§ DIRECTIONS
Return the opening lines of the material, word for word. End with the line that contains "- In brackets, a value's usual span".

§ GIVEN INFORMATION
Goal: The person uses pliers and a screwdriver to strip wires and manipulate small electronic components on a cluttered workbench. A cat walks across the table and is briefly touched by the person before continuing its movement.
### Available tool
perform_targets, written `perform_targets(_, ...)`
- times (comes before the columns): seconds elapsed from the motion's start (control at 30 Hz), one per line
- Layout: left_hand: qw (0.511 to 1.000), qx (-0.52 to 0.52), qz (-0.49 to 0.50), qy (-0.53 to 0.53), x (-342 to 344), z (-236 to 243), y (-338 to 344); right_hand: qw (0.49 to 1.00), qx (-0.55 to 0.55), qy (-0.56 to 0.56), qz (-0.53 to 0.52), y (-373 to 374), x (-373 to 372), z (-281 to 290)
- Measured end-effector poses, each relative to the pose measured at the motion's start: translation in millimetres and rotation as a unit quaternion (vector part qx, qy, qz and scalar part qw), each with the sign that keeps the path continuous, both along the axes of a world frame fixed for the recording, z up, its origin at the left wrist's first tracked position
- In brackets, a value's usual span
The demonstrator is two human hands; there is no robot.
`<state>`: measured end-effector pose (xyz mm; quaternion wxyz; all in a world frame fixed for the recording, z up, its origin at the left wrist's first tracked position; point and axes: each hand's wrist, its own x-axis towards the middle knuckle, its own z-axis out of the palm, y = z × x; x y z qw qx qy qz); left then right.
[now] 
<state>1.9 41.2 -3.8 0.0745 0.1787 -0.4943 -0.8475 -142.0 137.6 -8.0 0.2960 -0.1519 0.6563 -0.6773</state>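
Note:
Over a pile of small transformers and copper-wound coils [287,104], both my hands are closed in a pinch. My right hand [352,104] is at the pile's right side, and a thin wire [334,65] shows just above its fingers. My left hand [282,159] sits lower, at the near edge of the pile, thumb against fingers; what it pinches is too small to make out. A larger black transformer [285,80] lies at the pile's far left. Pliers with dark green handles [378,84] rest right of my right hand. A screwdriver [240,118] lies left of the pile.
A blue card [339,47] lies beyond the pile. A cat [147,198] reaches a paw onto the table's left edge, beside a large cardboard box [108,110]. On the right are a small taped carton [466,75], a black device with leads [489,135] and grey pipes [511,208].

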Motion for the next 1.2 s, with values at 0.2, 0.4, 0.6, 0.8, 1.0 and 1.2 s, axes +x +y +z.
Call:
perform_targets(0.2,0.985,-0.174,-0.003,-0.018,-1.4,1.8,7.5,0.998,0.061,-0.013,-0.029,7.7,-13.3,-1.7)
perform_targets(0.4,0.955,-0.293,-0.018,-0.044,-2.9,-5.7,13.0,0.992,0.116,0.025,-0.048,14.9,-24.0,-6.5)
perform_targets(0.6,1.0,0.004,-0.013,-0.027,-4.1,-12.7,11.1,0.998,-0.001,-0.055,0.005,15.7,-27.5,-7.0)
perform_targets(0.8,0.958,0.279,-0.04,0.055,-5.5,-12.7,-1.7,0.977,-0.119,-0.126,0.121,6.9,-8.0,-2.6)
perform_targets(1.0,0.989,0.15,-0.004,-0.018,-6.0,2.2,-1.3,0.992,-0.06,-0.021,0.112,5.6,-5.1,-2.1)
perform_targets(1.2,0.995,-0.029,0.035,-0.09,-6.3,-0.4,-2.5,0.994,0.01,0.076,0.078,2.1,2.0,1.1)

§ TASK SOLUTION
Goal: The person uses pliers and a screwdriver to strip wires and manipulate small electronic components on a cluttered workbench. A cat walks across the table and is briefly touched by the person before continuing its movement.
### Available tool
perform_targets, written `perform_targets(_, ...)`
- times (comes before the columns): seconds elapsed from the motion's start (control at 30 Hz), one per line
- Layout: left_hand: qw (0.511 to 1.000), qx (-0.52 to 0.52), qz (-0.49 to 0.50), qy (-0.53 to 0.53), x (-342 to 344), z (-236 to 243), y (-338 to 344); right_hand: qw (0.49 to 1.00), qx (-0.55 to 0.55), qy (-0.56 to 0.56), qz (-0.53 to 0.52), y (-373 to 374), x (-373 to 372), z (-281 to 290)
- Measured end-effector poses, each relative to the pose measured at the motion's start: translation in millimetres and rotation as a unit quaternion (vector part qx, qy, qz and scalar part qw), each with the sign that keeps the path continuous, both along the axes of a world frame fixed for the recording, z up, its origin at the left wrist's first tracked position
- In brackets, a value's usual span

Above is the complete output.